После чего проснулся и долго лежал в кровати, пребывая между сном и явью, думая о чём-то и мгновенно забывая, о чём думал. Пока не сообразил, что разбудила его не распахнувшая глаза маска, а перезвон будильника, который не прекращался всё то время, что Феликс пялился в тёмный потолок, выдал короткое:

– Чёрт!

Подскочил с кровати и бросился в ванную – времени до встречи с Анзоровым оставалось впритык.

Сначала следователь хотел увидеться утром в понедельник, но Феликс напомнил о совещании, которое никак не мог пропустить, и услышал в ответ, что можно пересечься в воскресенье. Весьма неожиданное предложение, учитывая, что Анзоров терпеть не мог работать по выходным. Но ещё больше Вербин удивился месту встречи, которым стала небольшая кофейня на севере Москвы – Анзоров сказал, что будет возвращаться с дачи и ему удобно увидеться там. Возможно, следователь действительно жил неподалёку или проезжал по этой улице по дороге из пригорода, но припомнив несколько известных ему фактов, Феликс предположил, что удалённая кофейня выбрана по другим причинам. Однако с вопросами торопиться не стал, решив послушать, как поведёт разговор Анзоров.

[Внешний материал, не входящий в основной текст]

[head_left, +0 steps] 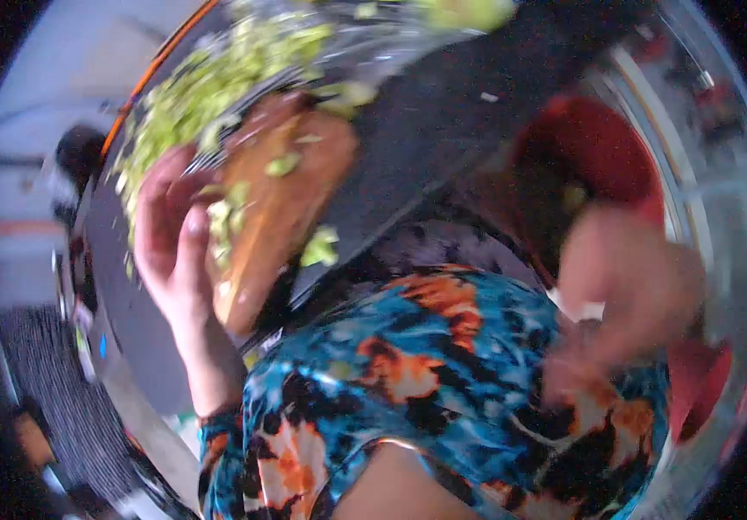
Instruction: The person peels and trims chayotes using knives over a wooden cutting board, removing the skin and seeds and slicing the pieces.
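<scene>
My left hand (170, 238) is at the left side of a wooden cutting board (291, 199), its thumb apart from its loosely curled fingers. Chopped pale-green vegetable pieces (222, 217) lie on the board beside the thumb. By the fingertips is a blurred, shiny striped thing whose kind I cannot make out. A large heap of chopped green vegetable (204, 95) spreads beyond the board. On the right, my right hand (629, 277) is smeared by motion, in front of a red bucket (599, 147); its fingers are unclear.
The dark tabletop (443, 113) runs diagonally across the view, with its near edge close to my body. Clear plastic (382, 39) and a larger green piece (469, 13) are at the far side. A dark ribbed mat (57, 390) shows at lower left.
</scene>
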Motion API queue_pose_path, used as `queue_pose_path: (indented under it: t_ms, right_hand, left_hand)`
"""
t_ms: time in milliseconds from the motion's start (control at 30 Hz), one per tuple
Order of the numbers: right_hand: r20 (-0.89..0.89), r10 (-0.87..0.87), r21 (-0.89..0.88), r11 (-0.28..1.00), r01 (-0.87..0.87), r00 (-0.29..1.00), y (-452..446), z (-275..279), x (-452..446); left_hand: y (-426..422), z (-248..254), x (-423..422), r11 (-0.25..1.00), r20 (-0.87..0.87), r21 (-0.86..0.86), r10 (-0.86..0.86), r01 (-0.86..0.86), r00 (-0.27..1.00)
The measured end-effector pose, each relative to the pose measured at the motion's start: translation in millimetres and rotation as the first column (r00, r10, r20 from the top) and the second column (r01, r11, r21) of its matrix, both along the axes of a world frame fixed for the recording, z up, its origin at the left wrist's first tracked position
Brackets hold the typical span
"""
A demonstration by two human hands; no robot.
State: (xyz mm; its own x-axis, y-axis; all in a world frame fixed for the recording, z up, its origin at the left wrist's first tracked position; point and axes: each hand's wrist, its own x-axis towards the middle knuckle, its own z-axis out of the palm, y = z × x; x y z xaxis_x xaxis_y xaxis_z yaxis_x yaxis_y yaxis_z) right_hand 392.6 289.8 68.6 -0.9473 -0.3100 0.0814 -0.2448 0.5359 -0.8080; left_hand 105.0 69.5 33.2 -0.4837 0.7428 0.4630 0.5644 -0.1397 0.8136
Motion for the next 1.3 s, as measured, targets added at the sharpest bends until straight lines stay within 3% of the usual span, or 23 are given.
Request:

Что же касается следователя, то выглядел он по обыкновению чуточку отстранённым, ненавязчиво демонстрируя, что, несмотря на неофициальный формат встречи, это не посиделки старых друзей, а Вербин явился с докладом.

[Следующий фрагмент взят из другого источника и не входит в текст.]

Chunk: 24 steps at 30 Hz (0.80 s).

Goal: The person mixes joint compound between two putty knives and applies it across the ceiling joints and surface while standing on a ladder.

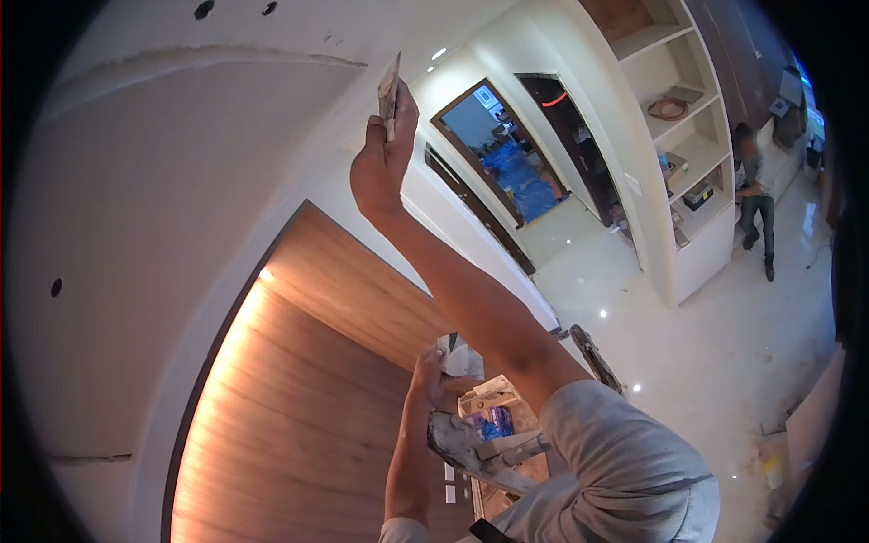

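Note:
My right hand [385, 163] is raised high toward the ceiling [199, 136], its fingers closed around a putty knife [390, 95] with a stained handle and the blade pointing up. The blade tip is near a rough pale seam [226, 59] in the ceiling; I cannot tell whether they touch. Lower down, at about chest height, my left hand [431, 378] is closed on a flat grey-white plate [464, 358] that looks smeared with putty. Part of this plate and the fingers' far side are hidden.
Below my left hand are a stained ladder [462, 443] and a box of supplies [493, 412]. A backlit wood panel [308, 398] covers the left wall. Shelves [679, 109] stand on the right, with a person [759, 199] beyond them. Dark holes [57, 288] mark the ceiling.

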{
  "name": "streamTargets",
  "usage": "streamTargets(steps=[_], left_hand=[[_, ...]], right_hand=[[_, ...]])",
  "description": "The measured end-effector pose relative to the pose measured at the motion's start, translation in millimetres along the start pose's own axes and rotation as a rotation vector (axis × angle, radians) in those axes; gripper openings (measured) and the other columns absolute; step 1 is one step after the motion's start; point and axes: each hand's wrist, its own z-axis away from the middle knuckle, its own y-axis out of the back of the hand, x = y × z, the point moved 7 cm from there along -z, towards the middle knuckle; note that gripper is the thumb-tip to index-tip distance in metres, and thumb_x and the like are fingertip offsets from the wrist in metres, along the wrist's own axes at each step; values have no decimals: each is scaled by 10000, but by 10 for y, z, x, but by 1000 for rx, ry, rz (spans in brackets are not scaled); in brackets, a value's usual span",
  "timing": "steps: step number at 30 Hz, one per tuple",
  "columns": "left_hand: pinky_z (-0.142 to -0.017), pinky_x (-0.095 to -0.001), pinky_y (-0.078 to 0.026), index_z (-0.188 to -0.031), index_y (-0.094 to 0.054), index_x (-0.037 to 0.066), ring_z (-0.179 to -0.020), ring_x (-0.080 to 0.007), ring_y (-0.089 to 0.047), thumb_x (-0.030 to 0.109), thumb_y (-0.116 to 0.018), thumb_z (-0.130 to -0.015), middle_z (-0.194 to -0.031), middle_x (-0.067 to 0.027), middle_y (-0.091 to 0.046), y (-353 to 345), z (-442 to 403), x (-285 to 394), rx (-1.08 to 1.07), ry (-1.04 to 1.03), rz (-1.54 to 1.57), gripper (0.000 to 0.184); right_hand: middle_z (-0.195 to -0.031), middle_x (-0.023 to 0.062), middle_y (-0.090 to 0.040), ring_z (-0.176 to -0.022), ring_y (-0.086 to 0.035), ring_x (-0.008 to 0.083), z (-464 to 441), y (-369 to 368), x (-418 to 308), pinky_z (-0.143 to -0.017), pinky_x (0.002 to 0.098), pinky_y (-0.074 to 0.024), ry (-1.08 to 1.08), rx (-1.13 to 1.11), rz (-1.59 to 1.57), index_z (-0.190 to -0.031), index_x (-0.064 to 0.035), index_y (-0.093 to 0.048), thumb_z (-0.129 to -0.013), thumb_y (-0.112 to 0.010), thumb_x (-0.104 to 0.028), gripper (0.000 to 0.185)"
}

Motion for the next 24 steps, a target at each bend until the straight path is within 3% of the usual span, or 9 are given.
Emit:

Есть не стали. Проспавший Феликс, конечно, позавтракал бы, но поскольку следователь от еды отказался, тоже ограничился большой кружкой чёрного кофе. Анзоров же тянуть резину не стал и сразу поинтересовался:

– Что скажешь о деле Рыковой?

– Скажу, что о нём пошли слухи и Викторию у нас называют «Девочкой с куклами».

– Дело «Девочки с куклами»? – уточнил Анзоров.

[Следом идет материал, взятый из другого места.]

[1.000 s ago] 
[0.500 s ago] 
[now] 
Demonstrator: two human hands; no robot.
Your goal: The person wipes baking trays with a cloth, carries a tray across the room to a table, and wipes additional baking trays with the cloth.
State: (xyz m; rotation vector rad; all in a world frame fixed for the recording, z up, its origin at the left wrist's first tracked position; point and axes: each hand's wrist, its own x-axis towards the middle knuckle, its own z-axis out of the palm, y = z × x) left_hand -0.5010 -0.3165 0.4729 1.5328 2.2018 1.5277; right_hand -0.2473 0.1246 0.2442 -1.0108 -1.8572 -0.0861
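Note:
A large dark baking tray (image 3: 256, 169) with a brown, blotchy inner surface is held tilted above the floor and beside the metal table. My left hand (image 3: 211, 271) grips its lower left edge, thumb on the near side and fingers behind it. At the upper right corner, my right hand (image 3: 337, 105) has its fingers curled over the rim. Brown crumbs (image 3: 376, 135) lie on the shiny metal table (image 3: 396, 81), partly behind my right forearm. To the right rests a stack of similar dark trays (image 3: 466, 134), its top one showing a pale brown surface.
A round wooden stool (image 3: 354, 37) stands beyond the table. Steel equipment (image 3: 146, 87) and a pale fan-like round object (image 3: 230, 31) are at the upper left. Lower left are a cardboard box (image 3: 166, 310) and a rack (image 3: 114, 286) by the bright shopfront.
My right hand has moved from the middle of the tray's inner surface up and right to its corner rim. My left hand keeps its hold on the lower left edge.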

– Дела пока нет, – напомнил Феликс. – Саму Викторию так называют.

– Поэтично.

– Такой её увидели.

– Поэтично и звучно.

– Название понравится журналистам, – обронил Вербин. – К тому же, уверен, скоро слухи выползут за пределы Системы, и они начнут расспрашивать знакомых сотрудников о «Девочке с куклами».

– И что знакомые сотрудники будут им отвечать? – поинтересовался Анзоров, который прекрасно понял намёк, но сделал вид, что пропустил его мимо ушей. – Там самоубийство?

Феликс промолчал, уверенно глядя собеседнику в глаза. Следователь поморщился, а потом улыбнулся:

– Да ладно?

– Сразу скажу: улик никаких. Но куча косвенных и серьёзных сомнений. И ещё одна версия появилась вчера, но о ней я пока промолчу, потому что совсем сырая.

– Куча косвенных большая? – Сомнения Анзорова интересовали мало. – Дело на основании этой кучи открыть можно?

– Тебе решать, Амир.

– Ты бы открыл?

– Я да, – твёрдо произнёс Вербин. – Я не сомневаюсь, что Викторию убили.

– Значит, я угадал, предложив тебе покопаться в Кожухове.

– Что значит «угадал»? – не понял Феликс.

– Я говорил с Дарьей, она приезжала в Москву на совещание. – Анзоров покрутил по столу кружку, но пить не стал. – Помнишь её?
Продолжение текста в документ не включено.